Zhang Leyi, Pan Jun, Wang Zhen, Yang Chenghui, Huang Jian
Key Laboratory of Tumor Microenvironment and Immune Therapy of Zhejiang Province, Second Affiliated Hospital, Zhejiang University School of Medicine, Hangzhou, China.
Cancer Institute (Key Laboratory of Cancer Prevention Intervention, National Ministry of Education), Second Affiliated Hospital, Zhejiang University School of Medicine, Hangzhou, China.
Front Genet. 2021 Feb 19;11:580138. doi: 10.3389/fgene.2020.580138. eCollection 2020.
The lung is one of the most common sites of distant metastasis in breast cancer (BC). Identifying ideal biomarkers to construct a more accurate prediction model than conventional clinical parameters is crucial. MicroRNAs (miRNAs) data and clinicopathological data were acquired from the Molecular Taxonomy of Breast Cancer International Consortium (METABRIC) database. miR-663, miR-210, miR-17, miR-301a, miR-135b, miR-451, miR-30a, and miR-199a-5p were screened to be highly relevant to lung metastasis (LM) of BC patients. The miRNA-based risk score was developed based on the logistic coefficient of the individual miRNA. Univariate and multivariate logistic regression selected tumor node metastasis (TNM) stage, age at diagnosis, and miRNA-risk score as independent predictive parameters, which were used to construct a nomogram. The Cancer Genome Atlas (TCGA) database was used to validate the signature and nomogram. The predictive performance of the nomogram was compared to that of the TNM stage. The area under the receiver operating characteristics curve (AUC) of the nomogram was higher than that of the TNM stage in all three cohorts (training cohort: 0.774 vs. 0.727; internal validation cohort: 0.763 vs. 0.583; external validation cohort: 0.925 vs. 0.840). The calibration plot of the nomogram showed good agreement between predicted and observed outcomes. The net reclassification improvement (NRI), integrated discrimination improvement (IDI), and decision-curve analysis (DCA) of the nomogram showed that its performances were better than that of the TNM classification system. Functional enrichment analyses suggested several terms with a specific focus on LM. Subgroup analysis showed that miR-30a, miR-135b, and miR-17 have unique roles in lung metastasis of BC. Pan-cancer analysis indicated the significant importance of eight predictive miRNAs in lung metastasis. This study is the first to establish and validate a comprehensive lung metastasis predictive nomogram based on the METABRIC and TCGA databases, which provides a reliable assessment tool for clinicians and aids in appropriate treatment selection.

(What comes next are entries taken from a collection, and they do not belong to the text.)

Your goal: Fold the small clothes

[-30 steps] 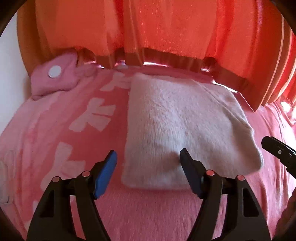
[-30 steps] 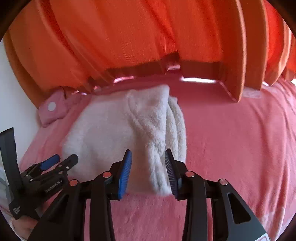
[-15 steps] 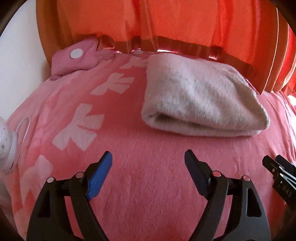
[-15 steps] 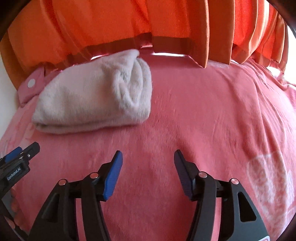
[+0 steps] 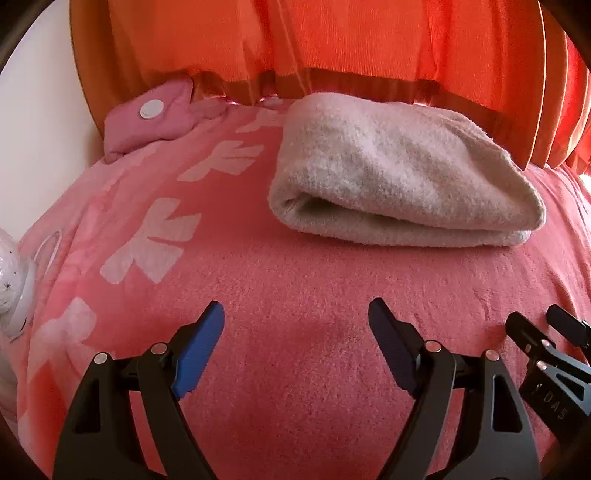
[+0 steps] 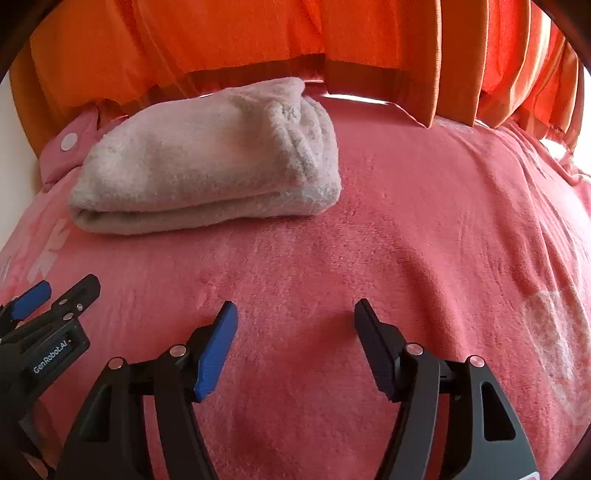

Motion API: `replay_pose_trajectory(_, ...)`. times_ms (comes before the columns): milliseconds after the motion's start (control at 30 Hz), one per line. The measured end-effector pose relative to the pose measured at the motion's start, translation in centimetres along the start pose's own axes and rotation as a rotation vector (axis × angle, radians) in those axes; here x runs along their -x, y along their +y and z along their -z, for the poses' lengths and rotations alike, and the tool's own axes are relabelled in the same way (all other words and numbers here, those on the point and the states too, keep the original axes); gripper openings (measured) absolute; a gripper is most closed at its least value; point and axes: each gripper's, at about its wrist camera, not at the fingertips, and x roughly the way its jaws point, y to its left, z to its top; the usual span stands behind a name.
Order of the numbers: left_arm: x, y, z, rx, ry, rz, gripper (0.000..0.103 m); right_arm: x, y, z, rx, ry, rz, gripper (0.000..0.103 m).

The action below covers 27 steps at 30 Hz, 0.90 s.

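Partly cropped white object (image 5: 9,280) leftward

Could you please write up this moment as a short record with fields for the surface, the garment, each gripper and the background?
surface: pink fleece blanket with pale bow prints
garment: white fluffy garment, folded, lying flat on the blanket
left gripper: open, nothing between the jaws, short of the garment
right gripper: jaws opening, nothing between them, short of the garment
background: orange curtain; pink snap-button item beside the garment
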Motion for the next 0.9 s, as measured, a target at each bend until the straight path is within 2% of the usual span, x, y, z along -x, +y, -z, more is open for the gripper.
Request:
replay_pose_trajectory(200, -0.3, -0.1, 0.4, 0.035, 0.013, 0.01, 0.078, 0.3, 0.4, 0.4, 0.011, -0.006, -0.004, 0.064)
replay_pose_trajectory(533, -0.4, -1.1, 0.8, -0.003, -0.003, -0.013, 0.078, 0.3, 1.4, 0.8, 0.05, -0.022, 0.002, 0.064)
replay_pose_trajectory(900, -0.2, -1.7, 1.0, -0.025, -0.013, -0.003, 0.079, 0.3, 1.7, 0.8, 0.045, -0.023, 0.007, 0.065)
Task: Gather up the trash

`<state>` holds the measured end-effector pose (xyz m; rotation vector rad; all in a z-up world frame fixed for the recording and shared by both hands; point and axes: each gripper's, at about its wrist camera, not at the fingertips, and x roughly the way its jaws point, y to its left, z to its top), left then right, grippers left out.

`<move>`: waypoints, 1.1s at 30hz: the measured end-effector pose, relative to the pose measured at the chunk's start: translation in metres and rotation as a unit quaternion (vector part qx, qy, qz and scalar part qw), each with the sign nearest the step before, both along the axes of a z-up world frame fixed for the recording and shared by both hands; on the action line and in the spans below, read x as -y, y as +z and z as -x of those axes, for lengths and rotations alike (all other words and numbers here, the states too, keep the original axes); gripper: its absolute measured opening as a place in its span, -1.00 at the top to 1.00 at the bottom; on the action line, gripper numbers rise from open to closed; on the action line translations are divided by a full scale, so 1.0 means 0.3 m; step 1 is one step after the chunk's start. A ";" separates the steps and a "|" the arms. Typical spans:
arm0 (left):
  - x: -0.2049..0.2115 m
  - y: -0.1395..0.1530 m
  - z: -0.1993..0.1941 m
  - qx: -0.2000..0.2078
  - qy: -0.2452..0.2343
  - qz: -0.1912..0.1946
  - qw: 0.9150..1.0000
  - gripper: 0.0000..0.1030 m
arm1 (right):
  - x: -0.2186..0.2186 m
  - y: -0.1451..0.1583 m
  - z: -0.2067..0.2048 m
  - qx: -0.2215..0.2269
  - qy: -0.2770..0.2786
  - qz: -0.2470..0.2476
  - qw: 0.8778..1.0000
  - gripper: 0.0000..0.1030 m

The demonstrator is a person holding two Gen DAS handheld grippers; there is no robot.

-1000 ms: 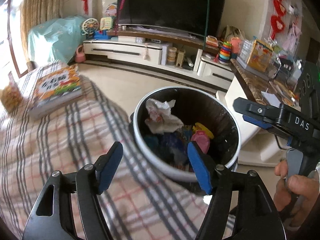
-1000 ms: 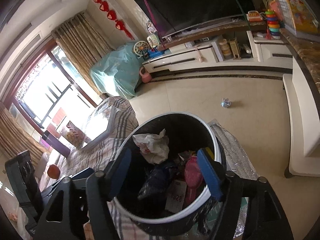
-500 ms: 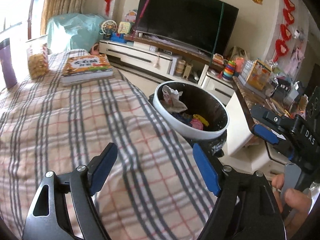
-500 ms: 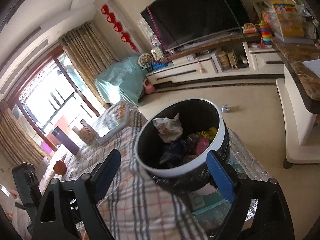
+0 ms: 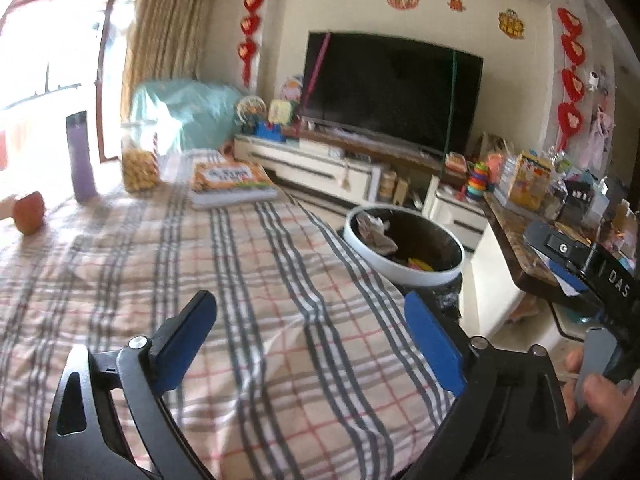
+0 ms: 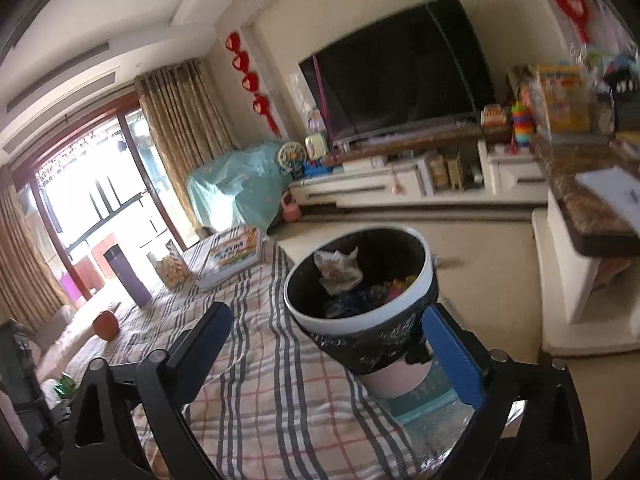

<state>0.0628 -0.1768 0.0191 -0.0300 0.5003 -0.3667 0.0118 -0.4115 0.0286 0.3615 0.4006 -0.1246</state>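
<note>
Both grippers empty above the plaid tablecloth; trash bin at the table's edge.

Left gripper (image 5: 310, 332) spread wide, nothing between its blue pads. Right gripper (image 6: 334, 344) likewise spread, holding nothing. The white-rimmed trash bin (image 6: 362, 322), lined with a black bag, stands just beside the plaid-covered table (image 5: 248, 280); crumpled white paper (image 6: 338, 270) and coloured scraps lie inside.
</note>
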 end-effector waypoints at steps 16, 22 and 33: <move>-0.061 -0.023 0.096 0.077 0.060 -0.045 0.994 -1.00 | -0.162 -0.050 0.079 0.036 -0.027 0.135 0.990 -1.00; -0.084 -0.023 0.108 0.082 0.069 -0.042 0.993 -1.00 | -0.173 -0.065 0.079 0.034 -0.028 0.138 0.989 -1.00; -0.074 -0.028 0.125 0.089 0.073 -0.054 0.992 -1.00 | -0.175 -0.062 0.090 0.035 -0.027 0.131 0.990 -1.00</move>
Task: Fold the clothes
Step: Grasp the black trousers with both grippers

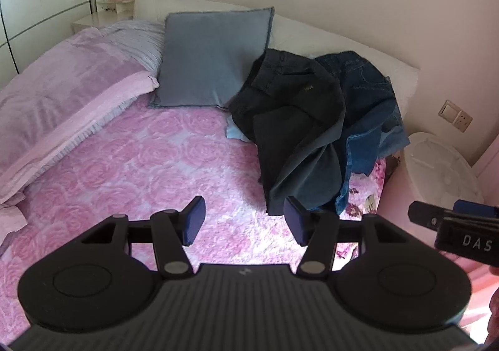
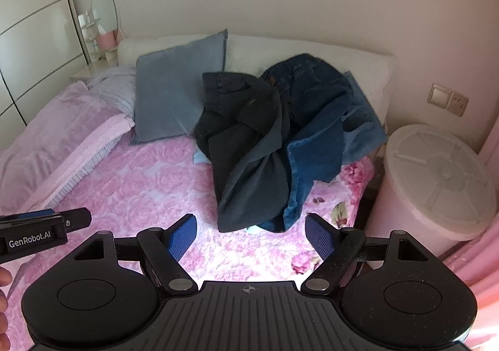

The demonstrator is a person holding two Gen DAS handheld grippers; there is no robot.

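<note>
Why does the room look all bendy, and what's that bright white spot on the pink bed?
Both views are fisheye, so walls curve. In the right wrist view, glare washes out the bedspread between the right gripper fingers; the left wrist view shows a fainter patch by the left gripper.

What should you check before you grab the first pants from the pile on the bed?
1. Left gripper open and empty: ok.
2. Right gripper open and empty: ok.
3. Dark grey trousers on top of the pile, nothing lying over them: ok.
4. Blue jeans partly under the trousers, so they may drag along: not ok.
5. Free space on the pink bedspread beside the pile for folding: ok.
6. What the light blue cloth peeking out beneath the pile is: cannot tell.
</note>
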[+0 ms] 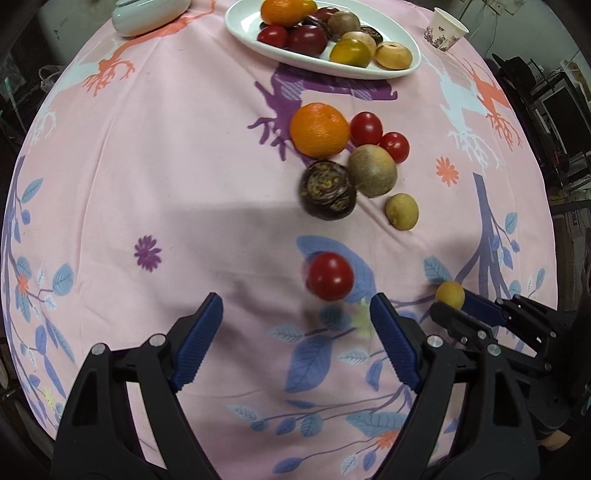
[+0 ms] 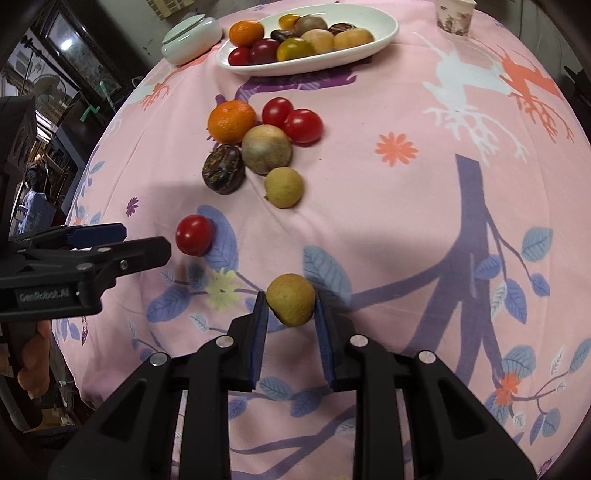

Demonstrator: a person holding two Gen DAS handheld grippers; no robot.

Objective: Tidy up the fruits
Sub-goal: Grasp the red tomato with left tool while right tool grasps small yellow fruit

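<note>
Between the blue-padded jaws of the right gripper (image 2: 290, 308) a small yellow-brown longan (image 2: 291, 299) is clamped, both pads pressed against its sides, above the pink patterned cloth (image 2: 369, 184) that covers the counter. Just left of it, the left gripper (image 1: 295, 317) is held with its jaws wide and nothing between them; a red cherry tomato (image 1: 330, 276) lies on the cloth just beyond its right finger, on a printed blue leaf.

Farther off, a loose cluster of fruit is seen on the cloth: a mandarin (image 1: 319, 129), two more cherry tomatoes (image 1: 365, 128) touching each other to its right, a brownish-green kiwi (image 1: 372, 170), a dark purple mottled fruit (image 1: 327, 191) on the near left of the kiwi, and a second longan (image 1: 402, 211) on the near right.

At the far edge, a white oval dish (image 1: 243, 26) is filled with another mandarin, red and yellow tomatoes, dark fruits and pale brown fruits. To its left a pale green lidded jar (image 2: 192, 37) is set, and to its right a paper cup (image 1: 445, 29). Part of a hand (image 2: 35, 354) is visible under the left gripper in the right wrist view.
</note>
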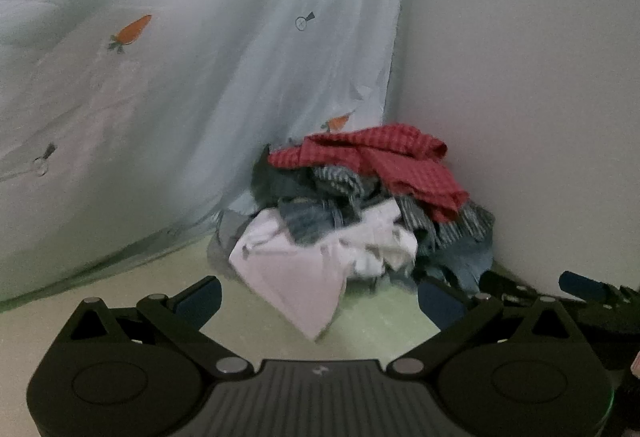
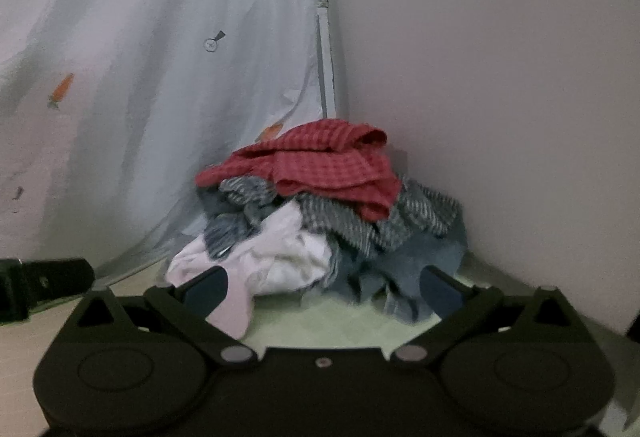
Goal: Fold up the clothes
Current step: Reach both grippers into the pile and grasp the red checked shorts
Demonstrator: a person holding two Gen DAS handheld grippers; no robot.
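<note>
A pile of clothes (image 1: pixel 372 209) lies in the corner on a pale green surface (image 1: pixel 372 333). On top is a red checked garment (image 1: pixel 392 161), under it grey striped cloth (image 1: pixel 456 221) and blue denim (image 1: pixel 464 261); a white garment (image 1: pixel 304 277) spreads to the front. My left gripper (image 1: pixel 320 297) is open and empty, just short of the white garment. My right gripper (image 2: pixel 324 289) is open and empty, its fingers either side of the pile's front edge (image 2: pixel 280 257). The right gripper shows at the right edge of the left wrist view (image 1: pixel 592 289).
A pale blue curtain with carrot prints (image 1: pixel 180 77) hangs on the left behind the pile. A plain wall (image 1: pixel 520 97) closes the right side. The left gripper's body shows at the left edge of the right wrist view (image 2: pixel 40 285).
</note>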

肺是乳腺癌(BC)远处转移最常见的部位之一。识别理想的生物标志物以构建比传统临床参数更准确的预测模型至关重要。从国际乳腺癌分子分类联盟(METABRIC)数据库中获取了微小RNA(miRNA)数据和临床病理数据。筛选出miR-663、miR-210、miR-17、miR-301a、miR-135b、miR-451、miR-30a和miR-199a-5p与BC患者的肺转移(LM)高度相关。基于个体miRNA的逻辑系数开发了基于miRNA的风险评分。单因素和多因素逻辑回归选择肿瘤淋巴结转移(TNM)分期、诊断年龄和miRNA风险评分作为独立预测参数,用于构建列线图。使用癌症基因组图谱(TCGA)数据库验证该特征和列线图。将列线图的预测性能与TNM分期的预测性能进行比较。在所有三个队列中,列线图的受试者操作特征曲线(AUC)下面积均高于TNM分期(训练队列:0.774对0.727;内部验证队列:0.763对0.583;外部验证队列:0.925对0.840)。列线图的校准图显示预测结果与观察结果之间具有良好的一致性。列线图的净重新分类改善(NRI)、综合辨别改善(IDI)和决策曲线分析(DCA)表明其性能优于TNM分类系统。功能富集分析提示了几个特别关注LM的术语。亚组分析表明,miR-30a、miR-135b和miR-17在BC的肺转移中具有独特作用。泛癌分析表明八种预测性miRNA在肺转移中具有重要意义。本研究首次基于METABRIC和TCGA数据库建立并验证了一个全面的肺转移预测列线图,为临床医生提供了一个可靠的评估工具,并有助于选择合适的治疗方法。